Copper tank in distillery.

The global spirits industry continues to be strong, driving results for Diageo plc (NYSE: DEO) higher in the first half of fiscal 2017, for which it reported results Thursday. Currency changes helped growth (and keep in mind that the numbers below are in Diageo's reported British pounds and pence), but organic trends for the business are strong nonetheless.

Copper tank in distillery.

Image source: Getty Images.

Diageo results: The raw numbers

Metric 1H 2017 1H 2016 Year-Over-Year Change
Net sales 6.42 billion pounds 5.61 billion pounds 14.5%
Net income from continuing operations 1.58 billion pounds 1.49 billion pounds 6.4%
Adjusted earnings per share 60.0 pence 55.8 pence 7.5%

Data source: Diageo plc. 1H = first half.

What happened with Diageo this quarter?

The spirits business continues steady growth around the world, and Diageo's key brands are well-positioned to take advantage. But keep in mind that the high growth numbers you see above take into account a big boost from exchange rates while organic growth in net sales, for instance, was a more modest 4%. Here's a little more context for what investors should be watching:

  • A positive change in exchange rates helped drive sales higher in pound-denominated terms. There was a net 815-million-pound increase in sales in the first half of fiscal 2017; 853 million pounds was due to exchange rates while 270 million pounds was due to organic movement. Looking at organic changes in volume and revenue gives a clearer explanation of the business than the top-line numbers do.
  • Overall, organic volume at Diageo was up 3% and organic net sales were up 6%.
  • If there's one spirit that drives Diageo's results, it's Johnnie Walker. The blended scotch is extremely popular in Latin America and the Asia Pacific region and it saw organic volume growth of 4% and organic net sales improvement of 5%.
  • The other two spirits performing extremely well are Crown Royal, which saw organic volume rise 15% and organic sales rise 17%, and Bulleit, which was up 27% in organic volume and 29% in organic sales.
  • Tequila volume overall was up 22% on an organic basis, and sales were up 18%, driven by Don Julio sales in the U.S. But at just 2% of sales, the impact on the business overall is fairly small.
  • While scotch sales improved (up 6%) and North American whiskey jumped (up 15%), vodka sales fell 2% in the period as demand for the spirit waned around the world. Smirnoff and Ketel One were the two brands that took the brunt of the decline, and right now there's no turnaround on the horizon.

What management had to say

The strategy of building and acquiring strong brands and then spreading them through Diageo's wide distribution network is working, which can be seen by a 28% increase in operating profit (to 2.07 billion pounds), compared to a 15% increase in net sales. And with scotch and American whiskey demand continuing to outpace supply, especially on the high end of the market, steady growth will likely continue.
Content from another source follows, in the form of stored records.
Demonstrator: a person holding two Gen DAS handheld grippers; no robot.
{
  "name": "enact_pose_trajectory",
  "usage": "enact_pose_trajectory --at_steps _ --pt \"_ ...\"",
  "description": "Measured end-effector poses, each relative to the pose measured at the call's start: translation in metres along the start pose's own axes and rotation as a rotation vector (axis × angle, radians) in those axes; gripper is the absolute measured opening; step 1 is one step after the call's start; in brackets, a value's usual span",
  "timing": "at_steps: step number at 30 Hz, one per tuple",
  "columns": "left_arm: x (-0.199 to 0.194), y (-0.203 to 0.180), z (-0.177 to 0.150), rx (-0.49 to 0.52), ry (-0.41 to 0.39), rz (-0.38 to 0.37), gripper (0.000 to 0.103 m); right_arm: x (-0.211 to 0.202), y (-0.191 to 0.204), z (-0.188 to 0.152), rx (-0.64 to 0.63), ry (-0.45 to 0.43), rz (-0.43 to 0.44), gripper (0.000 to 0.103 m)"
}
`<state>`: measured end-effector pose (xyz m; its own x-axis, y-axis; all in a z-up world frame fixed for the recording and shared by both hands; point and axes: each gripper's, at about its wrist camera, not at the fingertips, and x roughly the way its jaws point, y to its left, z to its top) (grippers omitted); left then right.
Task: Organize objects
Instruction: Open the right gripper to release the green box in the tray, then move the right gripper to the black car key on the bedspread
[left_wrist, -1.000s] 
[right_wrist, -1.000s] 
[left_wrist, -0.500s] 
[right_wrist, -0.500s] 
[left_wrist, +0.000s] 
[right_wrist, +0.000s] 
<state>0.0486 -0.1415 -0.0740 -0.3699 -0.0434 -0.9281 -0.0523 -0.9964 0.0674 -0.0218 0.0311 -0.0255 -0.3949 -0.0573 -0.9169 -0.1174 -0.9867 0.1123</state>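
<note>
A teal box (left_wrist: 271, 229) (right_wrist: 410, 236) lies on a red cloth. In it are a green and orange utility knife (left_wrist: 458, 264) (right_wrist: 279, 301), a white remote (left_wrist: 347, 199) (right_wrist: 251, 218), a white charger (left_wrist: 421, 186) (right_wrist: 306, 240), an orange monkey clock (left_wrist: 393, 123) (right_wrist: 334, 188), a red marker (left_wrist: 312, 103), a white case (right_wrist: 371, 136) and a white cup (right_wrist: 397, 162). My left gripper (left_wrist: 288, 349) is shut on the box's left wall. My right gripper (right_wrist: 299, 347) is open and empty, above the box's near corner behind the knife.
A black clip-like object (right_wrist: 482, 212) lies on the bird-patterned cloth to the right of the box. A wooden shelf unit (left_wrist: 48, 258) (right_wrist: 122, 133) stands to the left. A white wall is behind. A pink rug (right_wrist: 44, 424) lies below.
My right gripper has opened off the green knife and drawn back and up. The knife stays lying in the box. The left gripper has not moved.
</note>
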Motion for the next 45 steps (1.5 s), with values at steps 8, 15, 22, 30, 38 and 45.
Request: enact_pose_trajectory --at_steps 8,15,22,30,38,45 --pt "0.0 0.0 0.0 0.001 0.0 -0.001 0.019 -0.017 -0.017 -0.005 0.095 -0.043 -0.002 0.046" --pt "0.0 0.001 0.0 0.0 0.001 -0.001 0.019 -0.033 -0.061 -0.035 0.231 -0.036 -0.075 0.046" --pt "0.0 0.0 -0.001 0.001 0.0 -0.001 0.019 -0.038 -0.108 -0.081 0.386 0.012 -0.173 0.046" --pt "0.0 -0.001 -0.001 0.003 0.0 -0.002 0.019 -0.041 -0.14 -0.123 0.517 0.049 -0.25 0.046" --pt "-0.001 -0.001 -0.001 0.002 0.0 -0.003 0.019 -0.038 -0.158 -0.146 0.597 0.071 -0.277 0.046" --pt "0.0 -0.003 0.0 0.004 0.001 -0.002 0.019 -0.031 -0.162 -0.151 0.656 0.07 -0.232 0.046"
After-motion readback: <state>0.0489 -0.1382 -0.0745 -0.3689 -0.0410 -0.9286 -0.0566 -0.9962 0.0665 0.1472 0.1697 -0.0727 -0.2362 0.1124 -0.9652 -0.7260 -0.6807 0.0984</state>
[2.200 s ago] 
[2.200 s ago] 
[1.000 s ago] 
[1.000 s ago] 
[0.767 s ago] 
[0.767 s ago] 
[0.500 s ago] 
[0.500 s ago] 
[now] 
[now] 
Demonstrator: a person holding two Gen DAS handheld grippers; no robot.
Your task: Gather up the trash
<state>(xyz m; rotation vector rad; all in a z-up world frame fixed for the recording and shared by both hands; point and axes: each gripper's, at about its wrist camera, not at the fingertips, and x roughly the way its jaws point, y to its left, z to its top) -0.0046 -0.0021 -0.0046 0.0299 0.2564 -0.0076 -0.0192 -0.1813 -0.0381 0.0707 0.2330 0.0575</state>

Management continues to focus on building a positive brand experience and a more sustainable business. For investors considering this as a long-term investment, that's encouraging.

Looking forward

Management continues to expect mid-single-digit growth; a 100-basis-point organic operating margin improvement is possible between mid-2016 and mid-2019. In a business with the kind of staying power that spirits have, that kind of long-term focus is what investors should be looking for.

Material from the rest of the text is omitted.